Most languages with methods on their types gladly accept this ambiguity, but one can draw the conclusion that modules are not needed and only structs are necessary. This is the approach taken by Zig. The downside is that it also leads to counter-intuitive things such as "a file is a struct" and having to explicitly arrange sub-modules in a hierarchy.

The other way to resolve the ambiguity is to have type methods, but abolish static methods and globals. This is the approach of C3. The downside is that some methods that are naturally static, such as Foo.new_instance() or constants Foo.MAX_VALUE can't be expressed.

We can also note that Java, while having "packages" use classes as the primary namespacing mechanism for free functions and constants, which is a bit more relaxed than Zig's approach, since the hierarchy is external.

Sub-modules and paths

Flat vs hierarchal

The module namespace can be flat with a single module name or hierarchal, where modules have sub-modules. While flat modules are nice to work with and easy to implement, there is much more contention for unique names. This can mean that module names may need to have longer names to require uniqueness, e.g. mylib_io for the flat module and mylib::io for the hierarchal. But hierarchal modules in general have an even worse problem with length: e.g. std.debug.print("Hello, world!\n", .{}); (with apologies to Zig).

Aliasing and import

The obvious solutions to long names are aliasing and namespace imports. Here is again a C2 example:

import networking as net; // Aliasing
import filesystem local; // Namespace import


// Equivalent:
doSomething(); // Namespace import
filesystem.doSomething();

// Equivalent:
net.connect(); // Aliased
networking.connect();

The downside of aliasing is that aliases may differ between authors and implementations. So while someone might alias networking to net, someone else uses nw. This together with the difficulty of naming aliases makes it a less attractive solution. Full namespace import avoids naming issues, but makes it much less clear what are local functions and what is implemented elsewhere.

C3 path shortening

C3 has a hierarchal module system but employs path shortening. This is basically that the first part of a module path may be elided: std::net::sockets::new_from_url(url) can be used as sockets::new_from_url(url) as long as it is not ambiguous.

Requiring at least the sub-module name in the path is a design decision to avoid the readability problems mentioned with namespace imports.

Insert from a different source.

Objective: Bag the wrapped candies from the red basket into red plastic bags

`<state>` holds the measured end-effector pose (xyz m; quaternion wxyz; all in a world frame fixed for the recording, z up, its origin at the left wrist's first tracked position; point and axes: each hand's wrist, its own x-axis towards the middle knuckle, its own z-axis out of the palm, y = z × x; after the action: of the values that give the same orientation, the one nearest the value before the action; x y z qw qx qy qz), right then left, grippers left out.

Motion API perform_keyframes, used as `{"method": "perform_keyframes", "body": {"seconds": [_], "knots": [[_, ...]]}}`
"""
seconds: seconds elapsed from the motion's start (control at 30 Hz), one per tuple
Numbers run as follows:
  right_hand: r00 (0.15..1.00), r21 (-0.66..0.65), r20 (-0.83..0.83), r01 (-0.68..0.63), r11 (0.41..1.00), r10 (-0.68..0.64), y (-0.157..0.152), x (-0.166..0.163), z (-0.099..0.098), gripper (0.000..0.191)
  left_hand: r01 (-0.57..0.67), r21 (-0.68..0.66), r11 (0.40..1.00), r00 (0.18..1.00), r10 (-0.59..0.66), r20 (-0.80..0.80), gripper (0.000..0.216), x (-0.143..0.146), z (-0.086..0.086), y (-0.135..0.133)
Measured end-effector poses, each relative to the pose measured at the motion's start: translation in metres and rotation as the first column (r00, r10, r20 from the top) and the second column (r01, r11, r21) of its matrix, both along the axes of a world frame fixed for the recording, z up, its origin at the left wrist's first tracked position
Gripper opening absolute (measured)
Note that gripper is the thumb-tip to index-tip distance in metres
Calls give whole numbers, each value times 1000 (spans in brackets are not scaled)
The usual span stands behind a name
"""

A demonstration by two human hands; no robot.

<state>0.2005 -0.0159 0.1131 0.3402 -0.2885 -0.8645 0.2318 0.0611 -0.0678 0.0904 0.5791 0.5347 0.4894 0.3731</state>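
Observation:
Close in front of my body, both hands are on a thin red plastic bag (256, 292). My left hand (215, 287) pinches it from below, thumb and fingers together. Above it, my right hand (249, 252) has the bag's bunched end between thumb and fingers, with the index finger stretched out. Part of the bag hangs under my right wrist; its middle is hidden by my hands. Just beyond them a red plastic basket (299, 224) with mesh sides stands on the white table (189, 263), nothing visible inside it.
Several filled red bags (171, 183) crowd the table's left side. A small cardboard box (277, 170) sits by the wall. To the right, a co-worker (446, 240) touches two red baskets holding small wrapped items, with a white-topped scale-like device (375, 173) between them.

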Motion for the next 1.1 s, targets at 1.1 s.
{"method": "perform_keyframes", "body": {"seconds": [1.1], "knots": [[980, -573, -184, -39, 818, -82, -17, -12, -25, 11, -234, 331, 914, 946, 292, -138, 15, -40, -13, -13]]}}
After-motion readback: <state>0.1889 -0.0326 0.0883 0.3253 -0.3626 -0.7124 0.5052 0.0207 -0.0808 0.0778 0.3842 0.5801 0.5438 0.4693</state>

In the example "new_from_url(url)" on its own lacks the context that the "sockets::" prefix gives.

Surveying other languages it's clear that usually contain sufficient context in their names. For this reason they are exempt from the prefix requirement in C3.

Note how something similar happens in Java in practice: java.math.BigInteger is the import, you then use BigInteger, but call static "functions" namespaced: BigInteger prime = BigInteger.probablePrime(128, rnd);

In the Java case this comes from import java.math.BigInteger being an actual namespace import, but then the classes themselves provide a second layer or namespacing.

Visibility

The other major component to modules is visibility between modules. Note that nothing is saying that explicit imports are necessary: with full paths the correct types, functions and variables may be found anyway.

With "import" statements the most common scheme is this:

Modules not imported: no visibility.
Module imported: public declarations are visible.

Hierarchal visibility

As a complement to the above in hierarchal module systems, a module may see non-public declarations in sub modules and/or parent modules.

The desire to have this feature arise from wanting to separate the visible "api layer" module and the internal "implementation layer" modules that which contains implementation details that may change over time.

The downside of this method for modules to peek into other modules is the need to build this into the hierarchy.

"Friend" visibility

As an alternative to the above hierarchal visibility above is to declare "friend" modules that may access the module. This has fewer constraints than trying to fit modules neatly into the right sort of hierarchy just to get the correct visibility between modules.

There is still the drawback that in order to "friend" another module, the module needs to know of that other module.

Becoming a "friend"

Often the concept of visibility is conflated with some idea of "internal safety": "I make this private to make it safe from other modules". This is trying to interpolate the metaphor too far. Visibility and access modifiers are there to help the user of the types to use / override functionality in the correct way. "Public" communicates that this function is made for general consumption, "private" means internal consumption and it not being part of the surface API of the functionality.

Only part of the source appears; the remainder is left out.